Scaling up and investing in quantum computing should be incorporated into EU chip law as the EU is a promising leader in this field, experts insisted.

Representatives from politics, industry and science discussed the link between quantum technology and the upcoming chip law at the European Innovation Area Summit on Tuesday (June 28) in Brussels, an event placed under the patronage of the European Parliament.

“While for semiconductors the EU is already so far behind”, the EU should invest in the next technologies, such as quantum computing, an area “where the EU is in fact a leader”, said said Tom Berendsen, Dutch MEP and member of the dossier is leading Committee on Industry, Research and Energy of the European Parliament (ITRE).

Although the Chips Act also aims to make the EU competitive in semiconductor supply chains, the main driver is to become “strategically self-sufficient”, Berendsen added.

We will never have the same money as in the United States or Asia, but we have the cooperation,” Berendsen said, explaining that itCooperation between Member States will be an important asset in achieving this objective.

Expert requests

While the EU is researching quantum computing, it is not yet at the application stage, according to Menno Veldhorst, team leader at quantum research institute QuTech.

Moving forward, further research, as well as a scale-up of production, is needed, experts agreed, for which increased investment and pilot lines through the Chips Act will be crucial.

Different types of quantum physics have different problems and different solutions, said Kristiaan De Greve, professor and Scientific Director and Director of the Quantum Computing Program at IMEC.

While for quantum computing, scaling and noise control could be achieved via foundries, the cost of quantum communication and quantum sensing, mass deployment and market adoption could be met through pilot lines as they are catalysts for growth, he argued.

Maud Vinet, director of the Quantum hardware program at Leti Research Institute, said that while collaborations between research and technology organizations (RTOs) are already underway, they should be further encouraged.

De Greve explained that it is because “Collaborations are important to avoid unnecessary duplication.

While the EU’s chip law emphasizes innovation and capacity building, experts also stressed that the already existing infrastructure should not be left behind and should first tackle capacity building before simply increasing capacity.

The issue of attracting new talent was also addressed. “You have to start with young people to build the ecosystem, that is to say with universities and start-ups”, Added Somya Gupta from QuTech.

State Flea Act

The Chip Act is based on three pillars, namely supporting large-scale technology capacity building and cutting-edge chip innovation; a new framework to attract large-scale investment in generation capacity and ensure security of supply; and a coordination mechanism between the Member States and the Commission to monitor market developments and anticipate crises.

According to MEP Berendsen, the first pillar should not be too problematic when entering into discussions on the dossier.

The second pillar, says Berendsen, must ensure that not only a few countries will benefit, alluding to the theme of a level playing field which also emerged during a debate at the Competitiveness Council of 9 June.

Chip production is a very expensive business, which entails the risk that only large countries capable of mobilizing massive financial support will be able to secure investment.
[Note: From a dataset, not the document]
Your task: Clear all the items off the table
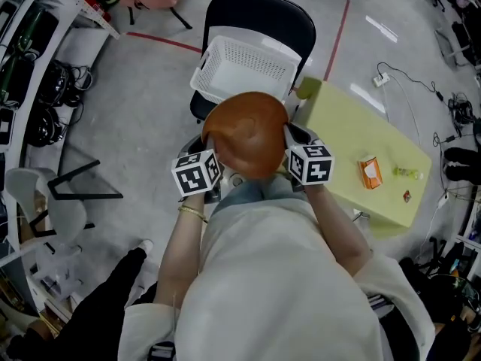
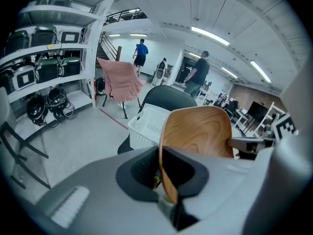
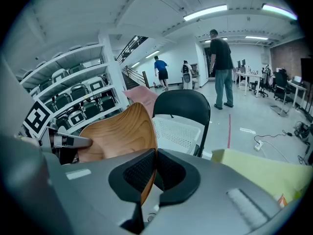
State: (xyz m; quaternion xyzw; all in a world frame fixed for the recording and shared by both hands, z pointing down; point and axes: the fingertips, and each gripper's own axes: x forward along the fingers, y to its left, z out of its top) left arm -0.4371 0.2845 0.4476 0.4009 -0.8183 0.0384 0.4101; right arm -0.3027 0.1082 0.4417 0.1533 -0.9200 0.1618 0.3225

Thus, several MEPs stressed that all companies from large and small countries in all Member States should be included.

The third pillar leads to the question of whether there “should be an instrument that if we produce chips on EU soil, should we export them if there is a shortage,” Berendsen said. Other MPs also expressed that this could be a critical point for debate.

The incoming Czech Presidency of the Council of the EU has taken over the file and will organize a first drafting session on 21 June. The Industry Council working group will discuss it on 8 and 15 July.